= WORK INSTRUCTIONS =
Search the data below for "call" and report how many lines contain it, with no other text.

= MATERIAL PROVIDED =
_____

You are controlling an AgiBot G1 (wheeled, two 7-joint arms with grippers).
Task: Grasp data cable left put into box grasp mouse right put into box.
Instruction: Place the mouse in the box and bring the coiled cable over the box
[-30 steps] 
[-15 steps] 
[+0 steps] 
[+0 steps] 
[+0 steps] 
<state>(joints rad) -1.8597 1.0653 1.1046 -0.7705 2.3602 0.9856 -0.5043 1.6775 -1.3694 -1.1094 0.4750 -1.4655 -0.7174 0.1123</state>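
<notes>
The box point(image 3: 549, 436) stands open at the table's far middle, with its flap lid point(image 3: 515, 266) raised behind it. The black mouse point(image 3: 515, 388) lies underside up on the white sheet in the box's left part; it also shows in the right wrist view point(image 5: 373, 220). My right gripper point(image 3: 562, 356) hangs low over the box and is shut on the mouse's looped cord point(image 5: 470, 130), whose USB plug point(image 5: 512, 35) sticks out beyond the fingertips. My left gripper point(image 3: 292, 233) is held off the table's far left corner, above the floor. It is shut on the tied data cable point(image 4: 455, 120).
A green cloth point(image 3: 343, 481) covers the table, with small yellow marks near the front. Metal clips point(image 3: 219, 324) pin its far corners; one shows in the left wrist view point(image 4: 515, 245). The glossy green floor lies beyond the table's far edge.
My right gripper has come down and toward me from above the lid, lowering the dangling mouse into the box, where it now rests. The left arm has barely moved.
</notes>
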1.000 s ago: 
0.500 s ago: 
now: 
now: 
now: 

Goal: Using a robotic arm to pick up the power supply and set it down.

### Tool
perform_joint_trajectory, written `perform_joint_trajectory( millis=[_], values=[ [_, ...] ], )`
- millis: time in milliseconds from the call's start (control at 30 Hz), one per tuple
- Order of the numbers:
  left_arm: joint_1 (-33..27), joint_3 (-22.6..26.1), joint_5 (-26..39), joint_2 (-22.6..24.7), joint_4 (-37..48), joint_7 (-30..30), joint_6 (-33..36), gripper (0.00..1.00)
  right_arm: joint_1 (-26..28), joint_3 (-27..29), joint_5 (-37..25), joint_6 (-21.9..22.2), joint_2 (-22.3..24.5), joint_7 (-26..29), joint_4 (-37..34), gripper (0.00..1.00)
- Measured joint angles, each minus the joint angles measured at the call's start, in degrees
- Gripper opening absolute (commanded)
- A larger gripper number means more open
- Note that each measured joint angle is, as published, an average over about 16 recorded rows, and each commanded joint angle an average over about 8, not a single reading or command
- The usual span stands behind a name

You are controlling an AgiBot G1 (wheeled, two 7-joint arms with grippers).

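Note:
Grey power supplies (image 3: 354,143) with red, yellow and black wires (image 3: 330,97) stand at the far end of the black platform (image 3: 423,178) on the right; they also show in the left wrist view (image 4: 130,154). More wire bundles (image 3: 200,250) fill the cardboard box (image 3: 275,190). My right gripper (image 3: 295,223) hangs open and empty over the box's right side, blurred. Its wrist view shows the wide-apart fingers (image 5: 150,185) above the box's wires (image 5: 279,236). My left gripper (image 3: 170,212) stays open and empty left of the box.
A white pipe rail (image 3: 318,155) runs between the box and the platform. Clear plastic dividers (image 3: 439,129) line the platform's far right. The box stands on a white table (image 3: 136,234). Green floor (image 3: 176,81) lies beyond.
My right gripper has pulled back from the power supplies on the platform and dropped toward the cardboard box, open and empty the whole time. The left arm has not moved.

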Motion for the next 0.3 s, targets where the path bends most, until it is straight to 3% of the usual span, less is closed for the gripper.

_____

= TASK OUTPUT =
2